Exercise instructions – From the first line of the data through the line containing "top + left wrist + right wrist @", return each line exactly.

Data section –
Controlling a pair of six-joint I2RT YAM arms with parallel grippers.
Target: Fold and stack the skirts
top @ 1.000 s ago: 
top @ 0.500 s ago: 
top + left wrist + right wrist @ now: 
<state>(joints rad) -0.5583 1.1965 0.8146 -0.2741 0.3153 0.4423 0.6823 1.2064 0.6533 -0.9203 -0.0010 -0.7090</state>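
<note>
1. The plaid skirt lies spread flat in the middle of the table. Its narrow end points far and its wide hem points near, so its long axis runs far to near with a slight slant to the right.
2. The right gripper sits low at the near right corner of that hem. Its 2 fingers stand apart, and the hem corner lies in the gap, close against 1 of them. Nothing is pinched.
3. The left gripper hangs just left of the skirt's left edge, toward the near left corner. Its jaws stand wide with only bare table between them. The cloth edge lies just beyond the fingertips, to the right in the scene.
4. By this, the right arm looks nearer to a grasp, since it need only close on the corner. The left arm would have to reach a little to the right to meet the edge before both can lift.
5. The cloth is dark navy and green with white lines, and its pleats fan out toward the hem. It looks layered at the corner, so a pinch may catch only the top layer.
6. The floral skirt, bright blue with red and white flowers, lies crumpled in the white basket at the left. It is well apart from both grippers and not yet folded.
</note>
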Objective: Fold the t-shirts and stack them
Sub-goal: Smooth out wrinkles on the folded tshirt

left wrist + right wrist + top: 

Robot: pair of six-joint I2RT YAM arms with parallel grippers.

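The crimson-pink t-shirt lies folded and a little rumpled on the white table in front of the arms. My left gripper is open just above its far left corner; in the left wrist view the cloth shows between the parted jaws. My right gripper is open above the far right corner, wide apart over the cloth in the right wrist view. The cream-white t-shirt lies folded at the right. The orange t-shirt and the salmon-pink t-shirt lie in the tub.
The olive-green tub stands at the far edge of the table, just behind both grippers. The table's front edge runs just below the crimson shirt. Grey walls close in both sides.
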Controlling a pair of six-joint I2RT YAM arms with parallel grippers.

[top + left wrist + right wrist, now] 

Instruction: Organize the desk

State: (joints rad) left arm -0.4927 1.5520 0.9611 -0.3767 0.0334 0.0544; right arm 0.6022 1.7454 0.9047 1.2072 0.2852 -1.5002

Task result –
Controlling a pair of six-joint I2RT YAM arms with parallel grippers.
Target: Fold and stack the skirts
top @ 1.000 s ago: 
top @ 0.500 s ago: 
top + left wrist + right wrist @ now: 

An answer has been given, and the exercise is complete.